— YOUR ASSIGNMENT —
Go through the entries below and print, exactly, the lines starting at the one with "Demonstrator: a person" and ending at the one with "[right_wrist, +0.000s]", keeping both ends and no others.

-- PROVIDED MATERIAL follows --

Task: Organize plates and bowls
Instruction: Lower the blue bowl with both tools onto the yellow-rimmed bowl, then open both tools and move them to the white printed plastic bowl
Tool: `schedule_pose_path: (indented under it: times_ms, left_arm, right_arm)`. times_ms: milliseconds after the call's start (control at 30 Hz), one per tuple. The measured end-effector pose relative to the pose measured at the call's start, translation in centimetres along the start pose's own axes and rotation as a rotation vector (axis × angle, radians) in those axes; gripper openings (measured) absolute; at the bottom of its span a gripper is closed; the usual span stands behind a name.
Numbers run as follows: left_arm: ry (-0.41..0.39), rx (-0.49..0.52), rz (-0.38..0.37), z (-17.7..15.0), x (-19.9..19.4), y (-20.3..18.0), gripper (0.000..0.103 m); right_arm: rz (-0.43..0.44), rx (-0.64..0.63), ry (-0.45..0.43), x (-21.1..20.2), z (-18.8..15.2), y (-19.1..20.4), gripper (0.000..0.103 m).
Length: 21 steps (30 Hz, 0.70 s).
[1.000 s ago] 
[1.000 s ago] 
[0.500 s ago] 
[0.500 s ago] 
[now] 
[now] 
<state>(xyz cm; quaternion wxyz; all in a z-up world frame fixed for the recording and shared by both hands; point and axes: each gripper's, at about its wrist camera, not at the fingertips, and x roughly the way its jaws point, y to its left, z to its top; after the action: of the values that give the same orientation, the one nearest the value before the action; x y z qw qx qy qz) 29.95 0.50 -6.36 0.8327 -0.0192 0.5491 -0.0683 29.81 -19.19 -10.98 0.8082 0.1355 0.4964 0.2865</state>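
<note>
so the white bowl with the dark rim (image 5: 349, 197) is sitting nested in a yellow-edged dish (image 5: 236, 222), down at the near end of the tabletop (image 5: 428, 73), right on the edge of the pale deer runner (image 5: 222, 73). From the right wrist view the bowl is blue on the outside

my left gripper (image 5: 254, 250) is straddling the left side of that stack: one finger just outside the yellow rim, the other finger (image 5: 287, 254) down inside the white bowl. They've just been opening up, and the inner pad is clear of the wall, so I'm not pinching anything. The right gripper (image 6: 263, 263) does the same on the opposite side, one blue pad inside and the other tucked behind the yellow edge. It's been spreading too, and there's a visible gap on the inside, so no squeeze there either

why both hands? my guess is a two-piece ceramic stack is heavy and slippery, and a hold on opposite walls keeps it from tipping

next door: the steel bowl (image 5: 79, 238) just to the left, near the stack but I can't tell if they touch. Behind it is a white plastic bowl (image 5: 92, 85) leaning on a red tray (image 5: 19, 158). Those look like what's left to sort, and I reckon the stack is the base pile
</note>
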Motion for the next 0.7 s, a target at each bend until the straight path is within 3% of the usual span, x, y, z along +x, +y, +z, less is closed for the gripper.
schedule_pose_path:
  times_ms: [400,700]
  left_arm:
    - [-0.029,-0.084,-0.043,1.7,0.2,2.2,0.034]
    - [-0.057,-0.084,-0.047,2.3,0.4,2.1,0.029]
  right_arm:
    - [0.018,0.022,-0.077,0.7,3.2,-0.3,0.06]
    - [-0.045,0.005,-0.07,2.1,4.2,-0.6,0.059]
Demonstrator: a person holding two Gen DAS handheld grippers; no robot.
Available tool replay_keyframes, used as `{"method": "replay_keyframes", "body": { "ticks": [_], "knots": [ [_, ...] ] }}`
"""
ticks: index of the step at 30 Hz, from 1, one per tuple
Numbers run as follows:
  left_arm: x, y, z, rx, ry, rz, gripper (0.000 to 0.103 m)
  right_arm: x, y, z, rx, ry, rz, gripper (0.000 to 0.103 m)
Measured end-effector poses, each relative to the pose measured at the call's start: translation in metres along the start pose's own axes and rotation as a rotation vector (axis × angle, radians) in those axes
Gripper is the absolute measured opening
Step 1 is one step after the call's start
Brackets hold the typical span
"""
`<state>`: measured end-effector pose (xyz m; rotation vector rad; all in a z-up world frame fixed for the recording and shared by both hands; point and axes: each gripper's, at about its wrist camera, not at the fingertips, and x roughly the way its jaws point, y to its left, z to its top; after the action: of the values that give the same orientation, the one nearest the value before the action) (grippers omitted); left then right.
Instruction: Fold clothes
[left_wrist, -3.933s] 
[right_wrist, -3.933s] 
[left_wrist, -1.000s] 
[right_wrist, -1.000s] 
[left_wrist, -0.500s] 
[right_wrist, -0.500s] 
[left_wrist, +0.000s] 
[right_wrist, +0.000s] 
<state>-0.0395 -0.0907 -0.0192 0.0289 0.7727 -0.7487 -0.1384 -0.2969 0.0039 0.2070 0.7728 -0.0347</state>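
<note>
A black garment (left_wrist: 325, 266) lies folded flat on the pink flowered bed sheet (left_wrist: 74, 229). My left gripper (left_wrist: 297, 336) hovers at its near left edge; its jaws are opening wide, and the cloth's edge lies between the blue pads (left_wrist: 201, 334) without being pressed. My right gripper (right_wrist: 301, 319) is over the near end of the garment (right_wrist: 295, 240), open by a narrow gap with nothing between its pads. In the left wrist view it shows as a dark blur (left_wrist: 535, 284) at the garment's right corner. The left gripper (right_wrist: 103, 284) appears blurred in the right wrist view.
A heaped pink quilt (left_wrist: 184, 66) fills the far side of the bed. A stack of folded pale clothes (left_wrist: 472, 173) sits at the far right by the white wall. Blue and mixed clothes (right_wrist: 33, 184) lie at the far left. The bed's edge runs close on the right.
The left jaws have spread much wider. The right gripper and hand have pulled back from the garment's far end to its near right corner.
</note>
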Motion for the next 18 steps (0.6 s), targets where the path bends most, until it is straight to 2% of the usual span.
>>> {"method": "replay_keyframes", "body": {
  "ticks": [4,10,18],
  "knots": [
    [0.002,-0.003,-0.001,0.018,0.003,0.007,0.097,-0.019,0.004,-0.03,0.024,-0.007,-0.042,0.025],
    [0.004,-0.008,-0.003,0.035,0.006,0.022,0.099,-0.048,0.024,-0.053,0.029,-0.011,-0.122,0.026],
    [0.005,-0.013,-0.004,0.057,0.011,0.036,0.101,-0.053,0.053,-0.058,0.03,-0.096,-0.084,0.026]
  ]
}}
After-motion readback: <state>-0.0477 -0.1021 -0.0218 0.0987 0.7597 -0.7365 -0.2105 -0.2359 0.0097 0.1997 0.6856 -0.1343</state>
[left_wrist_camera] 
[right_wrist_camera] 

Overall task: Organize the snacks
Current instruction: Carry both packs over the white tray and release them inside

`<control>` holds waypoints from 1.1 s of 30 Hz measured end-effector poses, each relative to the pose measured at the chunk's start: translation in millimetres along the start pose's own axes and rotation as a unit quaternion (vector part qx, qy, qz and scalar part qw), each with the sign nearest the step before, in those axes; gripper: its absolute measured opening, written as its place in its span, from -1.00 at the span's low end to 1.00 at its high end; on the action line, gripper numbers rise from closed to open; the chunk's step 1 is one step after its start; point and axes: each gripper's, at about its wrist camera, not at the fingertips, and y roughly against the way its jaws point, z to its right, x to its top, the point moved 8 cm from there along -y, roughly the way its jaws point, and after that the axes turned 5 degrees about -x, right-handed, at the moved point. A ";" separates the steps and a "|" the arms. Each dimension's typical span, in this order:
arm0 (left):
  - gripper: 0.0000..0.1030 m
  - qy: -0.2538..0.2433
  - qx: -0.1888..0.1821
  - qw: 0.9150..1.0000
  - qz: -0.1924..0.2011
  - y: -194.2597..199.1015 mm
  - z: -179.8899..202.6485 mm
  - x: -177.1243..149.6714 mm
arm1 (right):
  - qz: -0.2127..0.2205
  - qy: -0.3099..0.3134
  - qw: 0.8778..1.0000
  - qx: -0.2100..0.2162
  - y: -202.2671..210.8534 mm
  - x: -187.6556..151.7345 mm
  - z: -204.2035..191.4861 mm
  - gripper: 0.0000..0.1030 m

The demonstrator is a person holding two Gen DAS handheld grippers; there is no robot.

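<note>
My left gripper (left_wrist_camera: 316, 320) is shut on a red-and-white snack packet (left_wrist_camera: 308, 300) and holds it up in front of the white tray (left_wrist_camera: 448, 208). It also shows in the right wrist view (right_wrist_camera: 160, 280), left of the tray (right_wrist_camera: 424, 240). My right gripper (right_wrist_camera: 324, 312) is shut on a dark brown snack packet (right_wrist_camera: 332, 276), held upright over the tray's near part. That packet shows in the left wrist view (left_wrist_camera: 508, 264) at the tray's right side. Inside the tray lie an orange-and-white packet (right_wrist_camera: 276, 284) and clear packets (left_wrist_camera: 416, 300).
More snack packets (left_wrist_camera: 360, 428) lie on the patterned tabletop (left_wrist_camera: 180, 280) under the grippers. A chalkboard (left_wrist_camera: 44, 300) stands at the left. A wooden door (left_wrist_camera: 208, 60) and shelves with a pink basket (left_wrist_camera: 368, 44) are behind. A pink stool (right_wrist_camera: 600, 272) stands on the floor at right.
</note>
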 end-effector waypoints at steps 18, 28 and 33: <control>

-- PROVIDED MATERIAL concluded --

— RESPONSE TO THIS EXERCISE —
Demonstrator: a person holding two Gen DAS handheld grippers; no robot.
Available tool replay_keyframes, used as `{"method": "replay_keyframes", "body": { "ticks": [_], "knots": [ [_, ...] ] }}`
"""
ticks: index of the step at 30 Hz, from 1, one per tuple
Numbers run as follows:
  left_arm: x, y, z, rx, ry, rz, gripper (0.000 to 0.103 m)
  right_arm: x, y, z, rx, ry, rz, gripper (0.000 to 0.103 m)
Measured end-effector poses, each relative to the pose measured at the call's start: translation in metres along the start pose's own axes and rotation as a rotation vector (axis × angle, radians) in those axes
Gripper is the absolute measured opening
Step 1 is one step after the call's start
Brackets hold the typical span
"""
`<state>`: measured end-effector pose (xyz m; rotation vector rad; all in a z-up world frame fixed for the recording and shared by both hands; point and axes: each gripper's, at about its wrist camera, not at the fingertips, and x roughly the way its jaws point, y to its left, z to its top; after the action: of the values that give the same orientation, the one nearest the value before the action) (grippers omitted); left then right.
Instruction: Fold clothes
[left_wrist, -3.933s] 
[right_wrist, -3.933s] 
[left_wrist, -1.000s] 
[right_wrist, -1.000s] 
[left_wrist, -0.500s] 
[right_wrist, -0.500s] 
[left_wrist, +0.000s] 
[right_wrist, +0.000s] 

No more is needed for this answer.